WORK TASK ::
Beginning with the line that contains "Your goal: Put", restate each line below through the final one exactly, and exclude the pictures.

DATASET EXCERPT ::
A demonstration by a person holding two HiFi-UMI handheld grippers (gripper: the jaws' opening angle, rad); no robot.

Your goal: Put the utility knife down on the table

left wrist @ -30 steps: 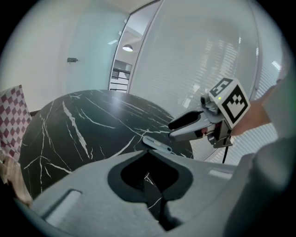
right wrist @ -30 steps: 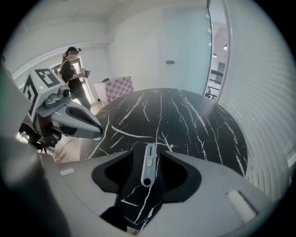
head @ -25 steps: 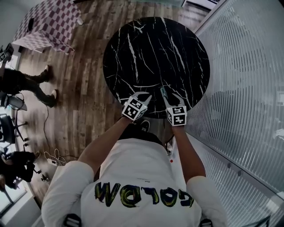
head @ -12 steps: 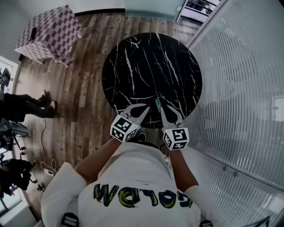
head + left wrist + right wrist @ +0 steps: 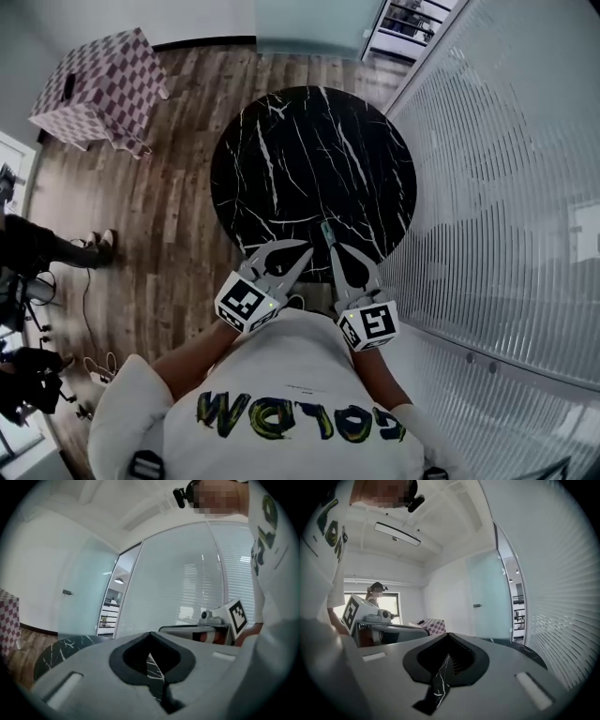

FINISHED TASK ::
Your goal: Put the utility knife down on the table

left wrist @ -30 steps: 
right wrist @ -30 steps: 
head @ -25 steps: 
head @ -12 steps: 
head + left wrist + right wrist @ +0 steps: 

What was asked for in the exercise is now done.